* **What you have to do**:
Within the entries below, find the portion that opens with the line containing "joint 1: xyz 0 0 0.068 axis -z" and closes with the line containing "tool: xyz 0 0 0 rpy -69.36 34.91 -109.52". Retype that portion exactly and only.

* **Extracted data**:

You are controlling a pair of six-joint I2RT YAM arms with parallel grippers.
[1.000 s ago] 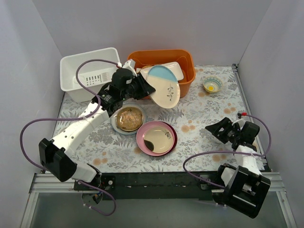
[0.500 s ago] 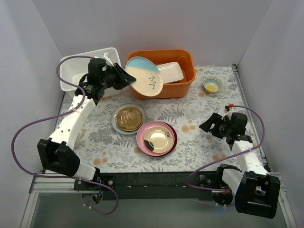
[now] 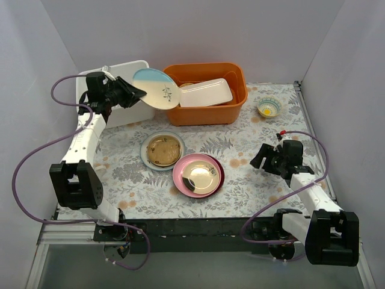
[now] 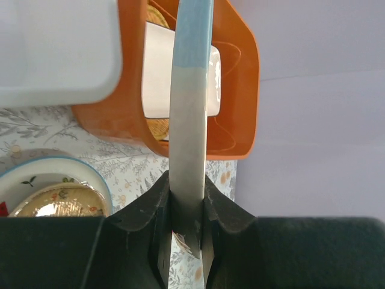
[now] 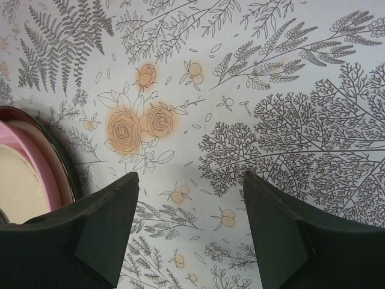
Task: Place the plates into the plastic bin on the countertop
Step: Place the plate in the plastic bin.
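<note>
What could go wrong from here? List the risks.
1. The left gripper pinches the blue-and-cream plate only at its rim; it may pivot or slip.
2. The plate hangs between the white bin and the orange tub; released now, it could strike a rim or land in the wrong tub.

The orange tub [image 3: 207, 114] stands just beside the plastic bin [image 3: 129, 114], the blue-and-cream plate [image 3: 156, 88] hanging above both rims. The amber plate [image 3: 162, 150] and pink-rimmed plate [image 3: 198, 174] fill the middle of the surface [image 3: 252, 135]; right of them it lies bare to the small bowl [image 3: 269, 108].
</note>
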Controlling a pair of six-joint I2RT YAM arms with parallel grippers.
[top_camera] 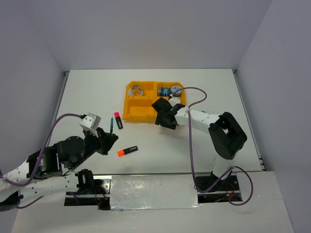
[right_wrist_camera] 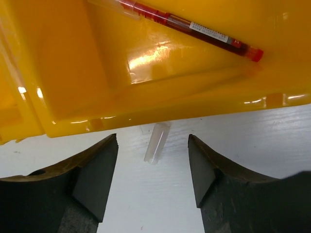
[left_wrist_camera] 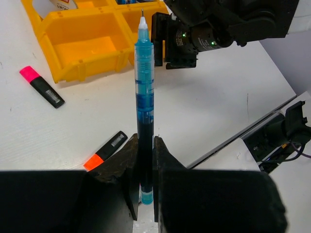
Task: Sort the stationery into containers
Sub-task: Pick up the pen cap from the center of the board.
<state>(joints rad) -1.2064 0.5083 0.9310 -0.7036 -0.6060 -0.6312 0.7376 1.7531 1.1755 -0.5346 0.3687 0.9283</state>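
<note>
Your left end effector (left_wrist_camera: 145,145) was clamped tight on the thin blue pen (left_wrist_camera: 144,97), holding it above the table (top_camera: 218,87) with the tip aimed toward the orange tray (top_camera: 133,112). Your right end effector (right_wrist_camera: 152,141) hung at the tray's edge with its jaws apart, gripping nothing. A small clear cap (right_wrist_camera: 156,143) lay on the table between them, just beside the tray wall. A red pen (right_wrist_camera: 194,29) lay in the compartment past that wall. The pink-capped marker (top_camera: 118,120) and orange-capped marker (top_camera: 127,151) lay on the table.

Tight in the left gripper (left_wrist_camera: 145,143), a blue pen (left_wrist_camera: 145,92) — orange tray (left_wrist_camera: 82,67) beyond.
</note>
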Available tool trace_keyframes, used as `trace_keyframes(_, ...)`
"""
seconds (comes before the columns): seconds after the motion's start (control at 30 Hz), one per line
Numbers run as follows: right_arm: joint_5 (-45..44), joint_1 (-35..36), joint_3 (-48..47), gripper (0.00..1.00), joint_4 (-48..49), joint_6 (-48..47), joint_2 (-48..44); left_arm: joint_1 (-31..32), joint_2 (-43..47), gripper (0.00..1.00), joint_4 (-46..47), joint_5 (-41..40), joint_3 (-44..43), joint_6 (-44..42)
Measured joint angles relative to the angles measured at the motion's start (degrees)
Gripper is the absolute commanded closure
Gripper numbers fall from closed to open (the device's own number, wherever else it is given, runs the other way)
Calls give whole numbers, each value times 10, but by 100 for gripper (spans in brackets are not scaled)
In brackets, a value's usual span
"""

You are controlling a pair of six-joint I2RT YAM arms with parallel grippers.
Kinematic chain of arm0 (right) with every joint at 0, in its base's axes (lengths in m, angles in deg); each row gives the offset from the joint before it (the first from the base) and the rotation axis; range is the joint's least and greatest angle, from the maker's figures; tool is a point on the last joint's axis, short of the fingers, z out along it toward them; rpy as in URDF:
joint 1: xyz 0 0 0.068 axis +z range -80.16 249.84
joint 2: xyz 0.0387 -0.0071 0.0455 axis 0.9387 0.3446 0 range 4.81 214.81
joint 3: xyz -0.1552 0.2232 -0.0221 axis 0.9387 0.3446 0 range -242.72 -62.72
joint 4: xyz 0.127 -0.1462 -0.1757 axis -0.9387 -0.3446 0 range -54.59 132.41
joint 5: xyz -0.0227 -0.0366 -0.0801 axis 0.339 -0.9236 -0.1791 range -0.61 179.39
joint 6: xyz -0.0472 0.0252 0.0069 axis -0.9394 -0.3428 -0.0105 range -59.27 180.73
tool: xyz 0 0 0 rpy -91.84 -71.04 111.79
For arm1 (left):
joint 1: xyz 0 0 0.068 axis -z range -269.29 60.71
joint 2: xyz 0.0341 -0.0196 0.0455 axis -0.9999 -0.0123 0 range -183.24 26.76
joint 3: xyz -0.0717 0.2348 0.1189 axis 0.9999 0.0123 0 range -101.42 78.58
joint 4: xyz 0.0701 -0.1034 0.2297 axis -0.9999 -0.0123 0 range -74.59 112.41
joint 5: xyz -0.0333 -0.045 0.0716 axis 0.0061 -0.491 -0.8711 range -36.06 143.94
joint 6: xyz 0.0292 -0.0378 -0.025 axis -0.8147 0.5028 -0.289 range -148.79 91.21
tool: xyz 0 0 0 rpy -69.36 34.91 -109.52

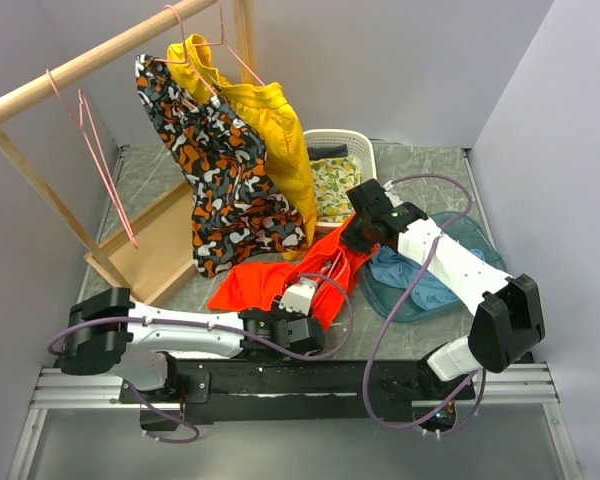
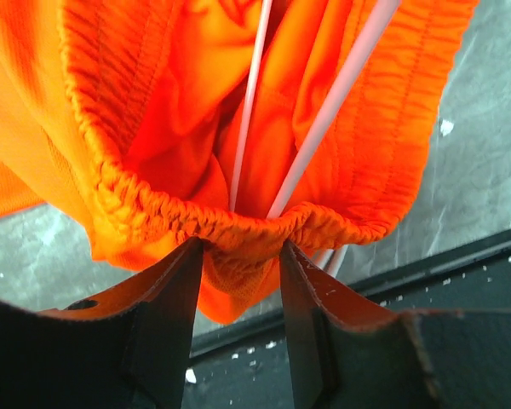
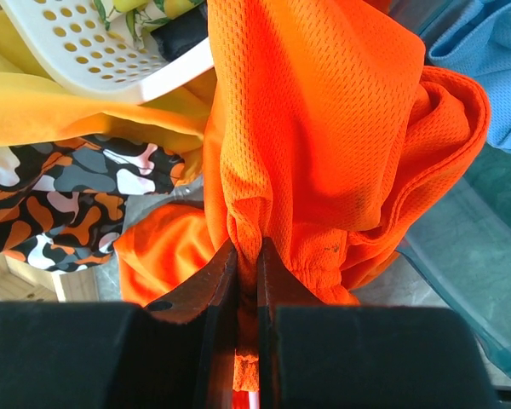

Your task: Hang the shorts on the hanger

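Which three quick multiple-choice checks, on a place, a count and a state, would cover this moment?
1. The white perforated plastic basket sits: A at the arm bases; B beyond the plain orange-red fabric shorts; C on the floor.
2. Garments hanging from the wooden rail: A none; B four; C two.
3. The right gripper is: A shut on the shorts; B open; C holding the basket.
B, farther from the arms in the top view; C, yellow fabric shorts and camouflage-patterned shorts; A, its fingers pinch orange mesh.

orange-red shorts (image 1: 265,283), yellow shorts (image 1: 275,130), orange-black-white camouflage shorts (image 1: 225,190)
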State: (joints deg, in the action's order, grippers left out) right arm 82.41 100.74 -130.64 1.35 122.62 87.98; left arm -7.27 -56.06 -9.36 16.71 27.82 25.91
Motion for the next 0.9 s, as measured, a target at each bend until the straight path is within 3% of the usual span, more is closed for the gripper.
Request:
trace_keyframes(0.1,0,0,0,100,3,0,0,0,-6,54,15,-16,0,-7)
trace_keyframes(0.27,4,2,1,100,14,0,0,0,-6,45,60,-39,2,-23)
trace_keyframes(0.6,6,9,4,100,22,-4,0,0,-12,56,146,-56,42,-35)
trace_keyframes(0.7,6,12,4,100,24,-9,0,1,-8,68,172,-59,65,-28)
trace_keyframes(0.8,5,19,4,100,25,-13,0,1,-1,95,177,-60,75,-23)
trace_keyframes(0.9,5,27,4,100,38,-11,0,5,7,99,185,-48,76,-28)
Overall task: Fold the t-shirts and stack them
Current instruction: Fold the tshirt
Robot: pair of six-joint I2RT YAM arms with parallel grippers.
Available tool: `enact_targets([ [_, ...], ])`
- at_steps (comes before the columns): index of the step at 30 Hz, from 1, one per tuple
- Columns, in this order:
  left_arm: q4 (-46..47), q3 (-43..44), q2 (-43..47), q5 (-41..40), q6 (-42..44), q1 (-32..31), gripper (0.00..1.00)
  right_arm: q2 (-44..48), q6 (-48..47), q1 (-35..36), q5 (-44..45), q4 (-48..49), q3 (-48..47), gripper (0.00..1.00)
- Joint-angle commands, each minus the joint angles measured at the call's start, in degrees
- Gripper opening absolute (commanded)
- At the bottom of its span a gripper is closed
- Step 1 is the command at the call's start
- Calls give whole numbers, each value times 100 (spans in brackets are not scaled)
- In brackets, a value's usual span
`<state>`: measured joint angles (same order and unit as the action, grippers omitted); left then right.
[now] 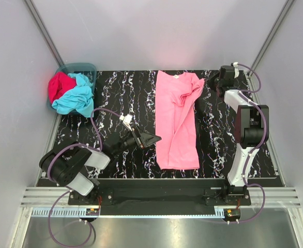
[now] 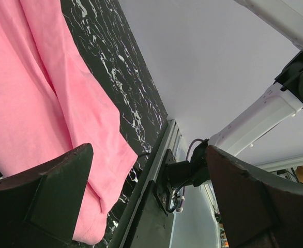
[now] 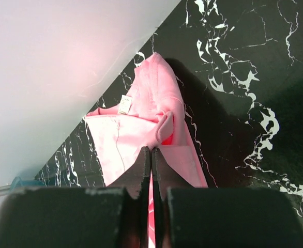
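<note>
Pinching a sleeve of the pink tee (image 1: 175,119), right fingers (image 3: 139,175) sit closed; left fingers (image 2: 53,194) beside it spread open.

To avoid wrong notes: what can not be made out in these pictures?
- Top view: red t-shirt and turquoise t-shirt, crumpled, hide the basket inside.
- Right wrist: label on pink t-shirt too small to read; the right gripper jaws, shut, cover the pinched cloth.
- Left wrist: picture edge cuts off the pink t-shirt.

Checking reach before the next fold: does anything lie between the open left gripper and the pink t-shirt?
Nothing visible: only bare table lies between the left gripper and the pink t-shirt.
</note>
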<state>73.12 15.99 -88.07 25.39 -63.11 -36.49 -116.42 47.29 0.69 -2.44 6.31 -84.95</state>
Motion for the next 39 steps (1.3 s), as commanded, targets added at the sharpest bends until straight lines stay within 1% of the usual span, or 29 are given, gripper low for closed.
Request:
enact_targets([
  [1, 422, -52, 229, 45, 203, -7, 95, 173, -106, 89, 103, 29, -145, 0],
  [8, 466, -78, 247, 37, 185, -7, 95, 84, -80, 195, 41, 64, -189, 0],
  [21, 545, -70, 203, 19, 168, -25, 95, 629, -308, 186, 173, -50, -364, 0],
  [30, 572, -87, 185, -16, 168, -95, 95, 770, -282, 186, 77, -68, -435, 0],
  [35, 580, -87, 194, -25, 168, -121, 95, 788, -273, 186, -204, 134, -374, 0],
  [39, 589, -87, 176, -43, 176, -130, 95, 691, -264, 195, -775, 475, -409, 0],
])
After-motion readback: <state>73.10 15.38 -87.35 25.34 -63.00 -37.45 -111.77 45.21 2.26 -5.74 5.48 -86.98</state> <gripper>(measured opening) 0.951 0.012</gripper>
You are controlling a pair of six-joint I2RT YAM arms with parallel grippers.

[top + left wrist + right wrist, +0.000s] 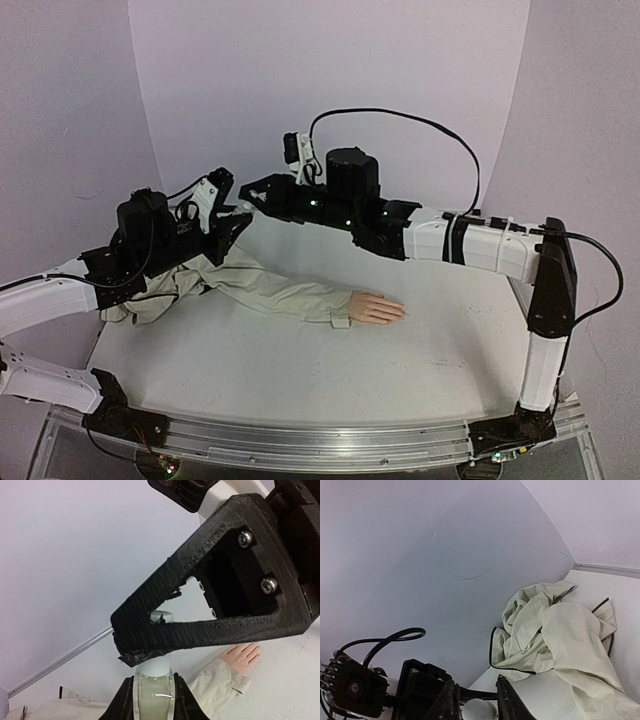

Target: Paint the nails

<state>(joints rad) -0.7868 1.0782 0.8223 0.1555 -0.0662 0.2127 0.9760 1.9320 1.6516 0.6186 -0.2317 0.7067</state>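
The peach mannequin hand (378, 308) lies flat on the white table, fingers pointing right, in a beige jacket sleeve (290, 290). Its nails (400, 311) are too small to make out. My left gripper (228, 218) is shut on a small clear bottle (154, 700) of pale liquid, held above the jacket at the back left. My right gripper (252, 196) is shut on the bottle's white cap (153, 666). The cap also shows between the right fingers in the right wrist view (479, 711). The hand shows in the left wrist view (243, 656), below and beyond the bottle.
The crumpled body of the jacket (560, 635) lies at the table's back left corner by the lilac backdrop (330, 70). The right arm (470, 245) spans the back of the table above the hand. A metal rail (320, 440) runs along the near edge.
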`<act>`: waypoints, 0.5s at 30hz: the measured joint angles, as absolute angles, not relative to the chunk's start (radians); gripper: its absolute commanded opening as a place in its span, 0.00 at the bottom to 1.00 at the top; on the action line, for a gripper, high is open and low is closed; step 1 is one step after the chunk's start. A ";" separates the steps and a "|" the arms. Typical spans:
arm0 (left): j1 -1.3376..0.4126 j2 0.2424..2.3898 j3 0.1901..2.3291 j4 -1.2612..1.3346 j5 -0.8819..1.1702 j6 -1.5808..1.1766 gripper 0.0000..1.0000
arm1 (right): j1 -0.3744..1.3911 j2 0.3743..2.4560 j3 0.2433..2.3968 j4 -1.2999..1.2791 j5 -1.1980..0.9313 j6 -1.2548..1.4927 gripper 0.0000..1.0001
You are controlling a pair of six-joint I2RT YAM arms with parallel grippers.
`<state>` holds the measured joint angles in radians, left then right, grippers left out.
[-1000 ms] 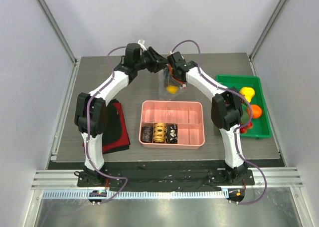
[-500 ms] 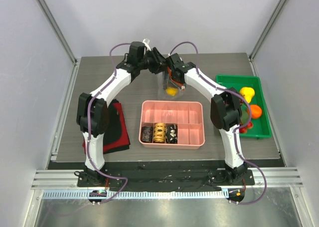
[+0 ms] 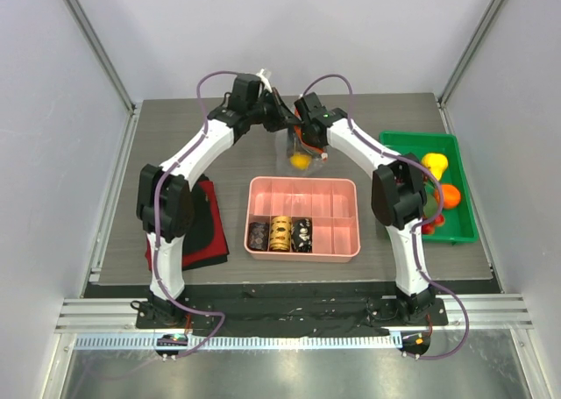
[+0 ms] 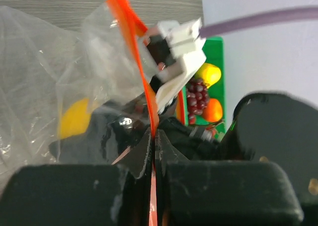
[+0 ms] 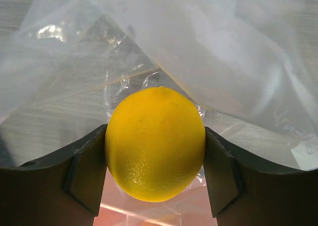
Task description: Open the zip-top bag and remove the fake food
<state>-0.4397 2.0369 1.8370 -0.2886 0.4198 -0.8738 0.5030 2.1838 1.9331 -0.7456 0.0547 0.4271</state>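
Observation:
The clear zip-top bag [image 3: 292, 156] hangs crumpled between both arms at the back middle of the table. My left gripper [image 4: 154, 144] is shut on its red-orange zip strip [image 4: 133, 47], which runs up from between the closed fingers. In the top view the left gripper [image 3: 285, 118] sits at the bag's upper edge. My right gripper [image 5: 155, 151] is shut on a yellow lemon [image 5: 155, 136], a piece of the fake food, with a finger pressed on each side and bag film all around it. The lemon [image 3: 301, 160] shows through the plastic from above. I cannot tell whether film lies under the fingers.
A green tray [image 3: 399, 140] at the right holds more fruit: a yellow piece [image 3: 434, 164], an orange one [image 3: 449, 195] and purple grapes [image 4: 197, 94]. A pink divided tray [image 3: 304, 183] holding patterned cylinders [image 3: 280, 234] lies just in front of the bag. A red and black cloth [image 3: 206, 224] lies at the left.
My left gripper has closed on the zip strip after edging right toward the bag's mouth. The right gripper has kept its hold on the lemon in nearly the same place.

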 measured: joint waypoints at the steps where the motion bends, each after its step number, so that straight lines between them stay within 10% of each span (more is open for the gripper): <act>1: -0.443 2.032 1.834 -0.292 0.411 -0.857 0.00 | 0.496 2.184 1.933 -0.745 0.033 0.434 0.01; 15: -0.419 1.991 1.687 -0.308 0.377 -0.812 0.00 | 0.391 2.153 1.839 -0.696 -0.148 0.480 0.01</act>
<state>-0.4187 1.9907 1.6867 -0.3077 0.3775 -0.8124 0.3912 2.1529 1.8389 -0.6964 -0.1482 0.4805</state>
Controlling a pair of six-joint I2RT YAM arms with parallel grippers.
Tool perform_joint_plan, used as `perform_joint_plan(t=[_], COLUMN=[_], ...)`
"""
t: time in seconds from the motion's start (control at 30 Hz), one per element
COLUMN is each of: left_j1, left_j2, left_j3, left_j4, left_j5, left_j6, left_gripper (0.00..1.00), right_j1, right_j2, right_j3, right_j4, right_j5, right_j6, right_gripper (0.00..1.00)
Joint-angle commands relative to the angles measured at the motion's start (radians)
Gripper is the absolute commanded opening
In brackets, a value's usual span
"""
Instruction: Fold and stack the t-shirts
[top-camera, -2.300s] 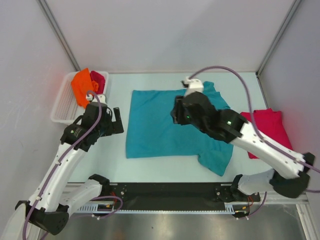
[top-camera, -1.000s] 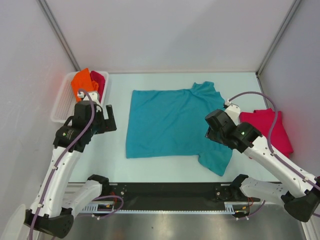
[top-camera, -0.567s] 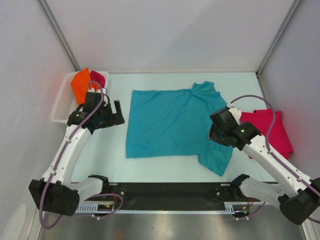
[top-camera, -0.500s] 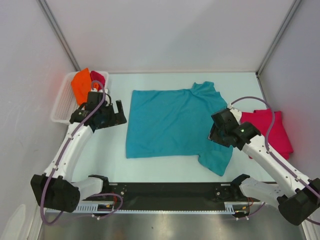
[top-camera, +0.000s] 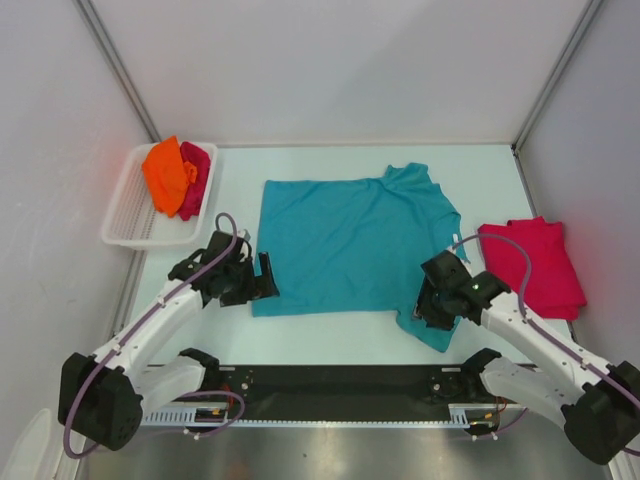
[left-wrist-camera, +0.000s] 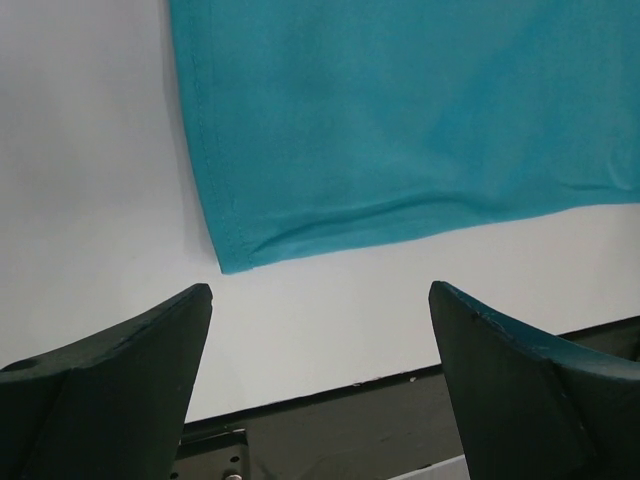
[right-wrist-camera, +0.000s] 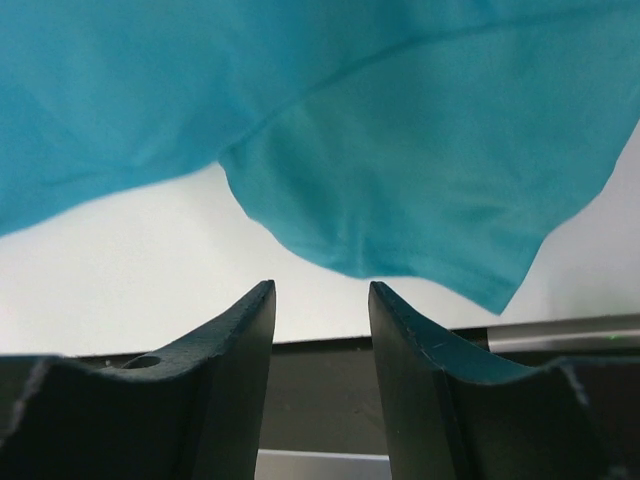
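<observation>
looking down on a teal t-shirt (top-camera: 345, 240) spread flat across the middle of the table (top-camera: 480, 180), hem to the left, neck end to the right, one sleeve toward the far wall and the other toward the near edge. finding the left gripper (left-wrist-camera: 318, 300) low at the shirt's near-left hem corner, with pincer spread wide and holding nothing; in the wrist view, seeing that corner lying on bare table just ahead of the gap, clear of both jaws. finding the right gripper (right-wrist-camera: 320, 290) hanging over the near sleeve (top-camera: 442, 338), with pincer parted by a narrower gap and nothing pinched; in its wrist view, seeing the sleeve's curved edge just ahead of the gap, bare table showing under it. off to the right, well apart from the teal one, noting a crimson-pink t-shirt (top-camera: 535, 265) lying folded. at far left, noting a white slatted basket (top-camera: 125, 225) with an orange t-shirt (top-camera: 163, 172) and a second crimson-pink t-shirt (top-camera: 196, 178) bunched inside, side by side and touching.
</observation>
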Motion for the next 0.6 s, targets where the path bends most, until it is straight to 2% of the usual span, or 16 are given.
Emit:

* **Exercise response**:
joint 1: xyz 0 0 0.068 axis -z range -269.29 60.71
joint 2: xyz 0.0341 -0.0196 0.0455 axis -0.9999 -0.0123 0 range -183.24 26.76
joint 3: xyz -0.0717 0.2348 0.1189 axis 0.9999 0.0123 0 range -101.42 78.58
joint 4: xyz 0.0701 -0.1034 0.2297 axis -0.9999 -0.0123 0 range -74.59 112.41
joint 5: xyz -0.0333 -0.045 0.0716 axis 0.0061 -0.491 -0.8711 range -36.06 143.94
joint 6: xyz 0.0292 -0.0378 -0.025 axis -0.8147 0.5028 -0.289 range -148.79 91.21
tool: xyz 0 0 0 rpy -69.36 34.91 -109.52

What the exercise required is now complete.